MrWhiteMrWhite vor 5 Jahren
2
Ein wirklich toller Duft vom großen Meister :) Persönlich sehe ich ihn aber trotzdem eher an Ü50 grau-meliert, leider...aber an einem modernen, stilbewussten Ü50 :)
MrkfkMrkfk vor 5 Jahren
Mit den Kurkdjians kann ich auch sehr gut. Von Grand Soir und Amyris habe ich mich erst kürzlich getrennt. Aber ich gehe davon aus, dass mir masculin pluriel und gentle fluidity (silver) noch lange erhalten bleiben. Die beiden gehen prinzipiell immer, wobei der gf(s) bei wärmeren, der mp bei gemäßigten Temperaturen noch besser zur Geltung kommt. Der Oud reizt mich in letzter Zeit auch enorm und ich ärger mich ein wenig, dass ich bei der Glamour-Week nicht zu geschlagen habe.

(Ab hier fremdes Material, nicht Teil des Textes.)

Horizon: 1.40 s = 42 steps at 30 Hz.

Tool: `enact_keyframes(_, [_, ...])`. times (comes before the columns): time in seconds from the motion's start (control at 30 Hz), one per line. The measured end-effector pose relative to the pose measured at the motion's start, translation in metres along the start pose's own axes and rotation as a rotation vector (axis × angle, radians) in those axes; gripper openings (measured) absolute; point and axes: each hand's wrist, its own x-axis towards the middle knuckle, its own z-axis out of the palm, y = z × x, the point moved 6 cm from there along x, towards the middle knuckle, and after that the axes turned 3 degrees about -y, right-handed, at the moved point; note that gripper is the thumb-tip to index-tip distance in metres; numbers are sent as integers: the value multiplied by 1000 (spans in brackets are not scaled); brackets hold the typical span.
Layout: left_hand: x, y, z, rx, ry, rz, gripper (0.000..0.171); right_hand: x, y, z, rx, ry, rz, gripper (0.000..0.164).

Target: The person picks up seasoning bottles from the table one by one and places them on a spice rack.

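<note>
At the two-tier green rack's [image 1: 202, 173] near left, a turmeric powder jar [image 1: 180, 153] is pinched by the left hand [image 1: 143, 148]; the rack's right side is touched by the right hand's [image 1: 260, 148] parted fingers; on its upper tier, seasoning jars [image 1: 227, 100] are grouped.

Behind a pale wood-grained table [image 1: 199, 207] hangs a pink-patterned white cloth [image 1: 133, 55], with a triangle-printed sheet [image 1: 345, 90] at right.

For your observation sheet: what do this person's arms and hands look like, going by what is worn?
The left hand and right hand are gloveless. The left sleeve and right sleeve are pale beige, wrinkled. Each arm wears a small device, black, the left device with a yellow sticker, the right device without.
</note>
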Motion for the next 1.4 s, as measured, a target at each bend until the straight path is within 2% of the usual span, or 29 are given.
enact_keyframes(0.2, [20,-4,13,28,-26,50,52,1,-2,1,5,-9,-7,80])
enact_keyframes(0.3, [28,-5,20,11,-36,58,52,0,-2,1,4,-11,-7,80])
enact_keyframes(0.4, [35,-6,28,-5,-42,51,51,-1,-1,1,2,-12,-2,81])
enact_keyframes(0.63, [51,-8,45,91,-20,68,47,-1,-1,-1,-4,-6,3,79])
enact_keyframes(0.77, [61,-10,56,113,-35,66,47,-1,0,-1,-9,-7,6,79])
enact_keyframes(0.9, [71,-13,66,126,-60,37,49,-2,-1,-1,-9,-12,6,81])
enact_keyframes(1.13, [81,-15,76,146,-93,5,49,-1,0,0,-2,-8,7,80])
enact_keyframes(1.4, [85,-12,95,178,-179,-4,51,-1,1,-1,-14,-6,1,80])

DuesenduftDuesenduft vor 5 Jahren
Ja, die Kunst des Unaufgeregten … da hast Du einen Punkt getroffen. Genau dafür schätze ich den MP. Und schwanke immer noch, ob ich ihn mir zulegen soll.
ExUserExUser vor 5 Jahren
Wieder ein toller Kommentar, der mich in Versuchung bringt, diesen Duft noch einmal auszuprobieren. Ich hatte ihn bereits abgeschrieben und wusste nicht so recht, wie ich ihn bewerten soll, da er auf mich anfangs einen ähnlichen Eindruck hinterlassen hat, wie auch zunächst bei Dir. Womöglich sollte ich ihm eine neue Chance geben.

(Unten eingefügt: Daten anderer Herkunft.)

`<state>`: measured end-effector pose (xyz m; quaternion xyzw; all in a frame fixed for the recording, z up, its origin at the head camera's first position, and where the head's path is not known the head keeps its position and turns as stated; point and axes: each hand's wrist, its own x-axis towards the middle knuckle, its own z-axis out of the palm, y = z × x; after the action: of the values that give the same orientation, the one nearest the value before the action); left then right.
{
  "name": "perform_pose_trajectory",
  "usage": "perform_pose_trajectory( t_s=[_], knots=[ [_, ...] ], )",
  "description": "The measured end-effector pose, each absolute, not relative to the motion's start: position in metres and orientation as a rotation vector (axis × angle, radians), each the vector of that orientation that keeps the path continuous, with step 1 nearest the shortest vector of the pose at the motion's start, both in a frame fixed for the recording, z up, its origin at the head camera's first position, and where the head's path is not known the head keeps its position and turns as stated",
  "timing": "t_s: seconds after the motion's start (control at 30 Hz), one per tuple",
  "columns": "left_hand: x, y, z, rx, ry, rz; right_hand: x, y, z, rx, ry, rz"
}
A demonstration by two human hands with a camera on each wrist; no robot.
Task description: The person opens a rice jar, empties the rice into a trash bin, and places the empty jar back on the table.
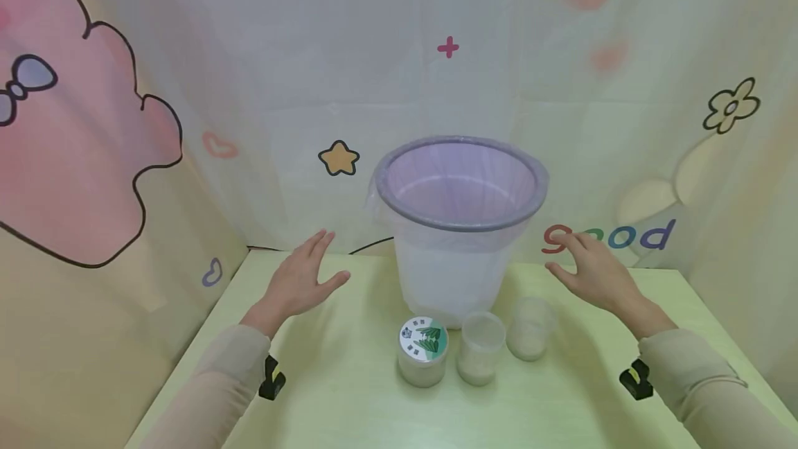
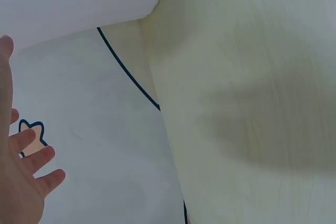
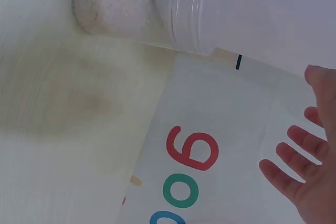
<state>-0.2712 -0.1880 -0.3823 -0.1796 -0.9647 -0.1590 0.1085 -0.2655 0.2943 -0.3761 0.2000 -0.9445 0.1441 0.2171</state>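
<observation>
My left hand [image 1: 298,279] hovers over the table on the left, fingers spread and nothing in them. On the other side my right hand [image 1: 597,272] is held up the same way, also holding nothing. Between them stands a white bin [image 1: 451,272] with a grey-purple rim and a thin clear bag lining it. In front of it are a round tub [image 1: 422,359] with a green-and-white lid and a clear plastic jar [image 1: 480,352] with pale contents low inside. A second clear jar [image 1: 530,330], nearest my right hand, also shows in the right wrist view with whitish contents [image 3: 118,3].
A pale wooden table [image 1: 337,393] carries everything. Behind it and at both sides hangs a printed curtain [image 1: 312,75] with hearts, a star and coloured letters. The bin stands near the table's back edge. A black wrist strap piece [image 1: 271,380] shows below the left sleeve.
</observation>
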Motion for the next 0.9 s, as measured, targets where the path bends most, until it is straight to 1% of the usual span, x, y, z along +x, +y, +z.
perform_pose_trajectory(
  t_s=[0.4,0.7,0.9],
  knots=[
    [-0.26,-0.171,-0.415,-0.487,-2.759,-0.741,-0.26,0.279,-0.373,0.6,-2.579,0.389],
    [-0.246,-0.145,-0.445,-0.554,-2.702,-0.889,-0.255,0.268,-0.37,0.661,-2.578,0.388],
    [-0.235,-0.128,-0.461,-0.546,-2.725,-1.043,-0.249,0.258,-0.371,0.703,-2.55,0.358]
  ],
)
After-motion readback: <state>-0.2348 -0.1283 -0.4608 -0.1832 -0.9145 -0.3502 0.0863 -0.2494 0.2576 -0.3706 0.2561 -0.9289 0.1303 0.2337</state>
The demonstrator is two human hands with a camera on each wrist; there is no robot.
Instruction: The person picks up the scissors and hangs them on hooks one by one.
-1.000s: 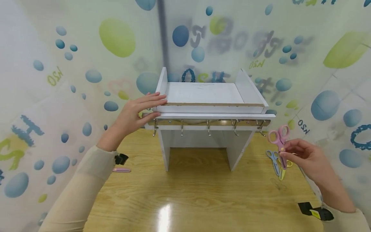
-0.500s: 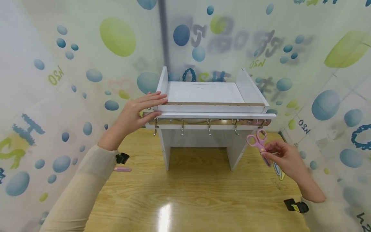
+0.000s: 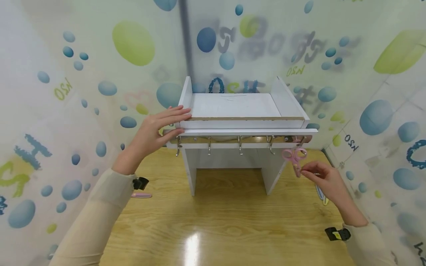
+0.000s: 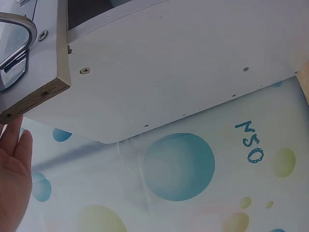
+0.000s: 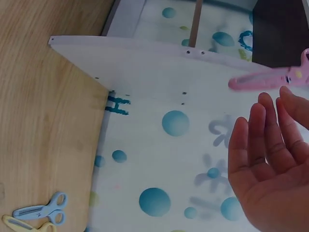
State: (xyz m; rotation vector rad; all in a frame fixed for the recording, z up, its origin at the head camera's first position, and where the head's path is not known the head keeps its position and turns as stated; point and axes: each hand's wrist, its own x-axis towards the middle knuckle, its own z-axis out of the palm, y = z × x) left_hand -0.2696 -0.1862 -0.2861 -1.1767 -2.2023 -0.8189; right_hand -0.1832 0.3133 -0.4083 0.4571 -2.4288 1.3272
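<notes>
A white wooden shelf unit (image 3: 229, 124) stands on the table, with a metal rail of hooks (image 3: 239, 139) along its front. My left hand (image 3: 149, 131) rests on its left end, fingers straight over the edge and thumb lower by the rail. Pink scissors (image 3: 294, 159) hang handles-up at the rightmost hook, blades pointing down. Right beside the blade end is my right hand (image 3: 327, 181), thumb and fingers close together. In the right wrist view a small gap shows between its fingertips and the blurred scissors (image 5: 263, 79); the fingers are extended and hold nothing.
Blue scissors (image 5: 43, 211) and yellow scissors (image 5: 29, 226) lie on the wooden table to the right. Another pink thing (image 3: 142, 195) lies at the left, partly hidden by the left wrist. Patterned curtain walls (image 3: 133, 42) surround the table.
My right hand has carried the pink scissors leftward to the rightmost hook and let them go. The scissors have turned to hang straighter. My left hand has stayed on the shelf.
</notes>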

NorleansNorleans vor 5 Jahren
Schön geschrieben. Ich mag den auch unheimlich gerne. In meiner Sammlung versuche ich, größtenteils, nicht zu viele Duft-Doppelungen zu haben. Da mir Rive Gauche ein bisschen besser gefällt und dabei in eine sehr ähnliche Kerbe wie mP schlägt, habe ich mich für Rive Gauche entschieden. Beides grandiose, unaufgeregte Düfte für (fast) jede Gelegenheit.